А когда мы пришвартовались, за час до рассвета, оказалось, что брать некого. Штаб погрузки, получив сообщение о нашей аварии, на нас уже не рассчитывал, посадив предназначенных нам красноармейцев и имущество на малые суда. Мы взяли на борт лишь двадцать человек саперов, минировавших порт и уходивших последними. И «Большевик» ушел последним из Одессы, оставленной нами 16 октября 1941 года.
Недалеко от мыса Тарханкут нас атаковали торпедоносцы. И старый, тихоходный транспорт не мог увернуться от двух сброшенных торпед. Капитан Фрейман мостика не покинул. Ему был пятьдесят один год, он прежде был старшим помощником у легендарного Лухманова на учебном барке «Товарищ», а в молодости успел сходить в Вест-Индию на рижских парусных судах.
Я был старпомом на «Большевике». С августа сорок второго — капитан. Принял в Америке это вот судно, «Краснодон», стандартный тип «Либерти», из числа поставленных нам по ленд-лизу. Успел совершить лишь один рейс — домой, в Мурманск. И вот теперь, эта миссия, не обычный грузовой рейс. Кроме обычного экипажа, как в мирное время, на борту еще военная команда под началом лейтенанта. Вот только лейтенант наедине предъявил мне документ с личной подписью самого Берии. А двадцать восемь его «богатырей» (тоже большее число, чем обычно на таких судах) похожи скорее на осназ, чем на матросов-срочников. Мурманск, Нью-Йорк, Фритаун, Кейптаун, Бомбей — и обратно. А когда и если наступит час, лейтенант (он и в самом деле в этом чине, только госбезопасности) скажет, что надлежит делать. И я должен обеспечить выполнение, по своей морской части.

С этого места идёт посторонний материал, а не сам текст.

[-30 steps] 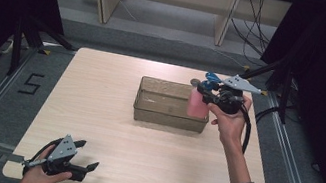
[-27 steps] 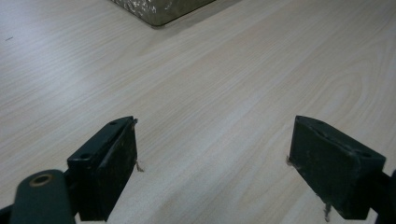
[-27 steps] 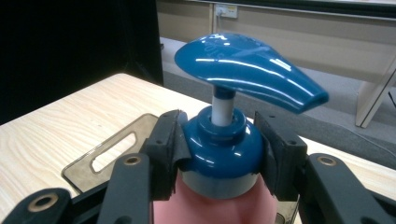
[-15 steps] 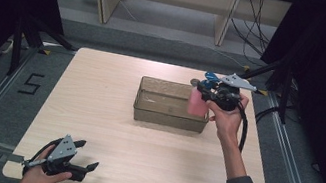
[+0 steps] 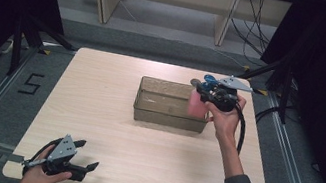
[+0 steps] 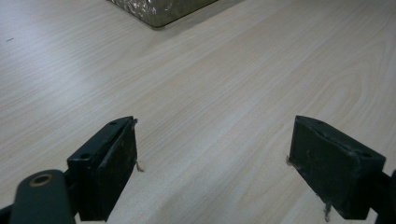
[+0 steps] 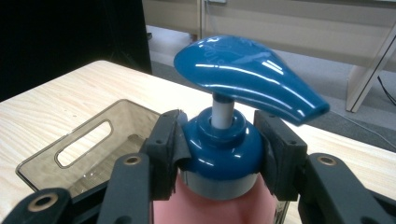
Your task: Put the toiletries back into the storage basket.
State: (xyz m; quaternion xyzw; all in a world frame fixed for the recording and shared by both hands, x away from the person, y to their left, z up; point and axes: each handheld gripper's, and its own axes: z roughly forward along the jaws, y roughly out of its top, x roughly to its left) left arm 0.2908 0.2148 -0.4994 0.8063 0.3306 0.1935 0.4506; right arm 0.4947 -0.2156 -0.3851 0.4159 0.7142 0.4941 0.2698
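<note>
In the high view, one pale wooden counter (image 5: pixel 96 110) is seen in the middle of the frame, and on it one clear plastic bin (image 5: pixel 166 117) is set right of centre. Two tools are counted. The right tool (image 5: pixel 200 92) is held by one hand (image 5: pixel 224 120) at the bin's right end, in the centre right of the frame, and is clenched on one pink pump bottle (image 5: pixel 195 105), which is carried upright at the bin's right edge. The left tool (image 5: pixel 86 155) is held by the other hand (image 5: pixel 37 176) at the lower left of the frame, near the counter's front edge, well apart from the bin, with its jaws spread and nothing between them.

In the left gripper view, two black pads (image 6: pixel 112 163) are seen at the bottom of the frame, wide apart over bare counter (image 6: pixel 210 102). One corner of the bin (image 6: pixel 159 11) is seen at the top edge.

In the right gripper view, the bottle's blue collar (image 7: pixel 219 144) is gripped from both sides by the two pads (image 7: pixel 168 149) at the centre bottom. One blue pump head (image 7: pixel 247 74) is seen above it, and the pink body (image 7: pixel 210 210) below. The bin (image 7: pixel 60 154), with one handle slot in its wall, is seen at the lower left.
</note>
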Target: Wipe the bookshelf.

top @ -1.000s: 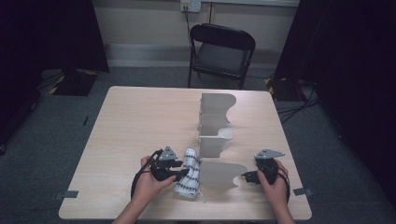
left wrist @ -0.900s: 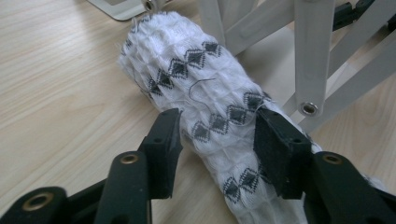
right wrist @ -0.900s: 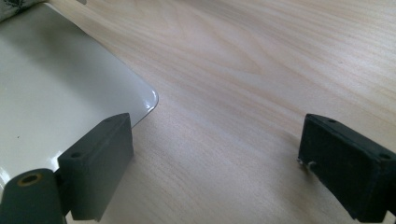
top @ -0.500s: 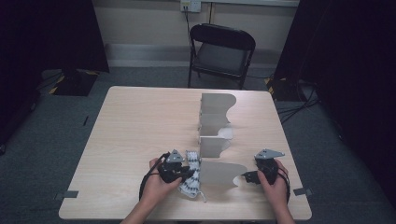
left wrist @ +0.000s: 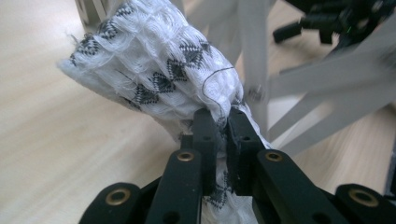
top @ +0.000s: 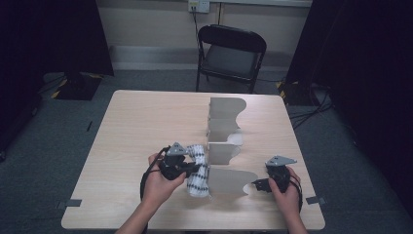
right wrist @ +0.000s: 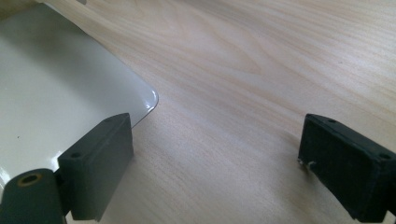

Почему я, а не кто-то более опытный? Мне кажется, что, как тогда в Одессе, мы должны были быть на подстраховке, вторым номером. А первую роль должна была сыграть «Кострома», оказавшаяся в Бомбее одновременно с нами. Мне никто ничего не говорил, вот только там «военная команда» на борту была до удивления похожа на мою. И они ушли в Кейптаун первыми, на четверо суток раньше нас. И так и не пришли.
Морские приключения бывают лишь в книжках Сабатини и Буссенара. Ну а для нас все эти дальние моря и острова за океаном были совсем не романтикой. На Черном море было легче, там был огненный, но все же каботаж. Там рядом были наши, здесь же, случись что, никто на помощь не придет. Причем опасность была не только от немецких подлодок. Мы взяли груз в Бомбее и должны были идти домой вокруг Африки, Средиземное море сейчас стало слишком жарким. А по лазурному и теплому Индийскому океану болтались не только немецкие, но и японские подлодки, да ведь и обычные опасности прежних мирных времен никуда не делись. Например, тут, у восточного берега Африки, иногда встречается такое явление, как кейпроллеры — гигантские волны-убийцы, в двадцать, тридцать, даже сорок метров высоты, возникающие словно из ниоткуда, причем не обязательно в шторм, но и среди спокойного моря.[13] Да и обычные осенние шторма в этих широтах (апрель в южном полушарии — это осень) превосходят североатлантические. И никто не знает, что случилось с «Костромой». Англичане обещали искать и даже вроде посылали гидросамолет по предполагаемому курсу, не нашли ничего. Может быть, война и ни при чем — где-то в этих местах в мирном двадцать восьмом бесследно пропал датский парусник «Копенгаген». А задолго до того, в таком же мирном 1909-м, так же исчез лайнер индийской линии «Уарата». И были еще случаи, не столь громкие и известные.